Mobile commerce – or mcommerce – is expected to grow rapidly during the next few years, according to Tidio & eMarketer Insider Intelligence.
Build your app in such a way that the audience comes for the immediate added value – great content, experiences and entertainment – and they can buy your products and services easily any time.
There are many options for bringing a digital point of sales into the app:
Offer these, and with enough active users you are bound to make sales through your app.
Mobile apps are a great facilitator of a two-way relationship with your customers. You can ask customers for feedback and activate your audience.
There are tools such as voting and surveys where your audience can take part and influence what’s happening, whether you’re running a competition, show, or sharing content.
A mobile app is also a natural place to ask for feedback and offer customer service.
Learn more about increasing user engagement with your app.
So mobile apps are popular, but why? The reasons are in its core characteristics.
Mobile apps bring a superior user experience compared to other channels, such as the website. Opening a mobile app requires less clicks – it’s right on the user’s home screen. No need to open a browser, write an URL, and wait for the page to load.
Compared to websites, apps also offer an experience that is 100% native and custom-built for the mobile phone. Apps also work faster and more reliably.
Mobile apps can be easily used on the go, like the word "mobile" suggests. It makes your business even easier to reach than your website, let alone a physical location.
Not all features require an internet connection, apps can be used offline unlike websites.
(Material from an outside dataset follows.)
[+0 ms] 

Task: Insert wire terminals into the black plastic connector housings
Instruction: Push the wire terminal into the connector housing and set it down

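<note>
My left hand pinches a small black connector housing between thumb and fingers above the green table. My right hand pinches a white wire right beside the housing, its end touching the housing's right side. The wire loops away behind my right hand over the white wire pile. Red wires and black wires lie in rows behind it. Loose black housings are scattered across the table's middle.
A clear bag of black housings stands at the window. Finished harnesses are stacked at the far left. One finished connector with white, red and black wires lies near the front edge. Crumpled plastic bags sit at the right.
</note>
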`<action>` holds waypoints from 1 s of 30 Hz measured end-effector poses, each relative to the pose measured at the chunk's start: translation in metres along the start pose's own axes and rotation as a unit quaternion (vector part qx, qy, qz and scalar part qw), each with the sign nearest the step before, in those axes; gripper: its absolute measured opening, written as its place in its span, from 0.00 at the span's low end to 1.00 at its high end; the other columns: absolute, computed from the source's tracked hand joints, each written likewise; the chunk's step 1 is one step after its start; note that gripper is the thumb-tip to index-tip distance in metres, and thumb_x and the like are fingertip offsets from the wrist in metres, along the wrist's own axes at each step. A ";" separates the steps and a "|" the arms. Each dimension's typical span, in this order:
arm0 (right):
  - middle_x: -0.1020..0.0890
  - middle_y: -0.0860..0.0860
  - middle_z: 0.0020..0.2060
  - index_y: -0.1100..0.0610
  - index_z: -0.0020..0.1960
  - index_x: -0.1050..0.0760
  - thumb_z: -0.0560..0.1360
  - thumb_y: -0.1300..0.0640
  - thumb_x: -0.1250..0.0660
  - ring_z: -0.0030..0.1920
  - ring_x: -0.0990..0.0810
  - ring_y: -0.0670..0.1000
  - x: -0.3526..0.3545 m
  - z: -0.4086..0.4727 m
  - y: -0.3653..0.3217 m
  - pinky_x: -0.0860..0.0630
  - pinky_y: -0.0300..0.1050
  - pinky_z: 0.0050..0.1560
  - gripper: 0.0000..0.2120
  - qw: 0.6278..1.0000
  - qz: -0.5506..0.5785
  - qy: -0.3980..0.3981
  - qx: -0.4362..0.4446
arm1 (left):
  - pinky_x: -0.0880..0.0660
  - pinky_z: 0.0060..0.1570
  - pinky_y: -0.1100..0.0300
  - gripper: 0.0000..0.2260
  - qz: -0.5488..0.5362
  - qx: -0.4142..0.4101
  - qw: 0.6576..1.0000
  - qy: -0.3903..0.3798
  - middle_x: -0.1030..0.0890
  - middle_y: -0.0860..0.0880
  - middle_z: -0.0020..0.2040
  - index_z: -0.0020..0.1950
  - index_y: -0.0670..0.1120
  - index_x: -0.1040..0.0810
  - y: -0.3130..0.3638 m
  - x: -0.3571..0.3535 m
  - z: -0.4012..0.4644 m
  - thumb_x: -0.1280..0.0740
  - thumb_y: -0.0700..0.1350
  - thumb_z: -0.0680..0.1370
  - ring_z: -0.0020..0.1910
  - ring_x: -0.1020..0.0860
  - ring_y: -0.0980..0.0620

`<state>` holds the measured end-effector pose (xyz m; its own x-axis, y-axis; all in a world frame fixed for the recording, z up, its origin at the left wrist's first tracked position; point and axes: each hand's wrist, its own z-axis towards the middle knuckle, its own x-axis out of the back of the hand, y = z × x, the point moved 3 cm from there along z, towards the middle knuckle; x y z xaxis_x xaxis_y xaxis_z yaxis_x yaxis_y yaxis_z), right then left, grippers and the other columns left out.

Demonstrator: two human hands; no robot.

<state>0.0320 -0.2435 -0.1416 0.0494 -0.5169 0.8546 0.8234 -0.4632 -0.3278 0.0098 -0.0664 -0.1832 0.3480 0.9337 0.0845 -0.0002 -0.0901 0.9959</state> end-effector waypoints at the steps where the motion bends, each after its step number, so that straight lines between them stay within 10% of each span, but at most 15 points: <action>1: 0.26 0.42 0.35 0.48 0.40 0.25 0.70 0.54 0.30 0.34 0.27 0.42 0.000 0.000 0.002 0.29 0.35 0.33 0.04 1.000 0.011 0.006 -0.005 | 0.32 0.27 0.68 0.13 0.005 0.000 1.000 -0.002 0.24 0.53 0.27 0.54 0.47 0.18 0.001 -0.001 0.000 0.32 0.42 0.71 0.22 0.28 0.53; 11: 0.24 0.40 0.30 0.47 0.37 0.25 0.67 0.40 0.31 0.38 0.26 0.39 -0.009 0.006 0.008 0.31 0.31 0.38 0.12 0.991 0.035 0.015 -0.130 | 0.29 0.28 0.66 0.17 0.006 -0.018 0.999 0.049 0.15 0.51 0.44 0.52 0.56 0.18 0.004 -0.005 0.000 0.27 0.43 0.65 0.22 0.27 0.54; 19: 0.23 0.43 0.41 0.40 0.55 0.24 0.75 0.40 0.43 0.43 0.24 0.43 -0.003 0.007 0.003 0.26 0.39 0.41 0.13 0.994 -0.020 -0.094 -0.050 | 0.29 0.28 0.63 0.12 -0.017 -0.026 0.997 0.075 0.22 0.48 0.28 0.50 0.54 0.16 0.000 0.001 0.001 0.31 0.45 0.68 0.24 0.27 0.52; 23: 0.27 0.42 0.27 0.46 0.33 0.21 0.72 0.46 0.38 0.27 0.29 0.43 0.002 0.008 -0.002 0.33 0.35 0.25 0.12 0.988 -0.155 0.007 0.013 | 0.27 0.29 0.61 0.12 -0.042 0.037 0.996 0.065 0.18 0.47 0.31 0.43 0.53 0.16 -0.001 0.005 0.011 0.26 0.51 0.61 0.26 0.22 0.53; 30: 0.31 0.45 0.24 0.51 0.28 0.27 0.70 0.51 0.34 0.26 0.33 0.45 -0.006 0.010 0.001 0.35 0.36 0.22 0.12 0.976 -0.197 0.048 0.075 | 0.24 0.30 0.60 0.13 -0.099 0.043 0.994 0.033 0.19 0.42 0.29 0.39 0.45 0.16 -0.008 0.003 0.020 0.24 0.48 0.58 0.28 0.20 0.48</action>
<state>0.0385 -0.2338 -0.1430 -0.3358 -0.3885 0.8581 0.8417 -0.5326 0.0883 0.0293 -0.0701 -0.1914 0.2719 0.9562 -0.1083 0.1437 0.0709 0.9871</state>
This makes mobile apps excellent for many kinds of use cases, such as crowded events with poor network or field work.
The data you get from mobile app users is data you own – similarly to website and email data, but unlike data on social media platforms.
The users you get into your app only see content from your brand – there's no need to compete for attention like in social media platforms, usually requiring paid promotion.
Take a picture and share it, or find out where you are on the map. Apps benefit from the characteristic mobile features like camera and GPS.
Traditionally, mobile apps have been seen as a cumbersome IT project that only big companies can afford. Partly because of the perceived cost – and partly because of the quality, mobile apps are seen as a premium product.
However, the cost of making a mobile app and time-to-market are decreasing. Thanks to no code and low code tools, mobile apps don’t have to be built from scratch but out of pre-built templates. It no longer requires six digit budgets to build a mobile app.
Check out our App Cost Calculator to estimate what custom coded apps and no code apps can cost.
Just like website builders such as Wordpress or Wix fed into the explosive growth to the amount of websites in the world a decade ago, no code mobile app builders like Choicely will do the same for mobile apps in the next 5–10 years. Mobile apps will be more attainable to more businesses than ever before.
How big is the mobile app industry then? The total app revenue is projected to reach 430 billion US dollars in 2022, and 614 billion in 2026. It's 43 percent and 184 billion growth in just 4 years!
The no-code/low-code market value is estimated between 10–26 billion US dollars, and its value is expected to grow by 3X–4X in the next five years.
Does every business need a mobile application? No.
But there are definitely many good reasons to build one from customer preferences to business benefits and timing. Right now, mobile apps are a premium product that has become attainable for many kinds of businesses – not just for big brands and enterprises, but for SMBs, and even solopreneurs.
In its essence, a mobile app is a premium, direct connection between your audience and your brand. If you have an established audience or customer-base you want to serve better, offer them content, provide them ways to engage with your brand, or monetize them by offering a digital sales channel – I believe you should seriously consider getting an app!